The task ▸ Wherever the word "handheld" turns up in a line of the entries, copy that line.

Data shown ▸
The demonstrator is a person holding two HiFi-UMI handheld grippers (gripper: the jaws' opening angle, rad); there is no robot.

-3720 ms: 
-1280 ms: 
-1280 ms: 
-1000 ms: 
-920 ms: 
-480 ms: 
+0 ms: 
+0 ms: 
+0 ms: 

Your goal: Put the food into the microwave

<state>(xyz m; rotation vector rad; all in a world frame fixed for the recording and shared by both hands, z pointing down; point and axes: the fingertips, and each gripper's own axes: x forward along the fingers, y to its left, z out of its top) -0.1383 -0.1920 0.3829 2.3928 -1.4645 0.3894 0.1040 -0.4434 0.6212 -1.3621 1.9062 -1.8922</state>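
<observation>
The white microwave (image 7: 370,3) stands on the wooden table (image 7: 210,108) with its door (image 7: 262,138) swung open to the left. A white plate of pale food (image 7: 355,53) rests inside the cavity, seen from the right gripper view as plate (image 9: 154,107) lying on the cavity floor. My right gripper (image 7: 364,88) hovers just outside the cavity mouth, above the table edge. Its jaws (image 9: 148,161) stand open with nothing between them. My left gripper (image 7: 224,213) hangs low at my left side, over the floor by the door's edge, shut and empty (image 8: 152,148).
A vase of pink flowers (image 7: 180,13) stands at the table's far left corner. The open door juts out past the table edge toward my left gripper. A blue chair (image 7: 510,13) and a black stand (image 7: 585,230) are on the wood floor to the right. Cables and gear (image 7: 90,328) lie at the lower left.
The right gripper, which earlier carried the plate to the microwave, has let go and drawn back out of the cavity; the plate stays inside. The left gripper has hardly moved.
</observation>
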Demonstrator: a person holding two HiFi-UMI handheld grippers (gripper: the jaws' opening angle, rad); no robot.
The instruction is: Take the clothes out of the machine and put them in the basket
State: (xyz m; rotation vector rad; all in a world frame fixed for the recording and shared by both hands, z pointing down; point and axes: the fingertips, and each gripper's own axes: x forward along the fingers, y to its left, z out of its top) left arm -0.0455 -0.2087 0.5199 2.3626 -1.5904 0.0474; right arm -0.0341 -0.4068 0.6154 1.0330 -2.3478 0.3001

Answer to the exercise ▸
The demonstrator is a person holding two HiFi-UMI handheld grippers (gripper: the jaws' opening angle, rad); there is no robot.
Demonstrator: a person holding two HiFi-UMI handheld grippers (gripper: the jaws' opening angle, rad); no robot.

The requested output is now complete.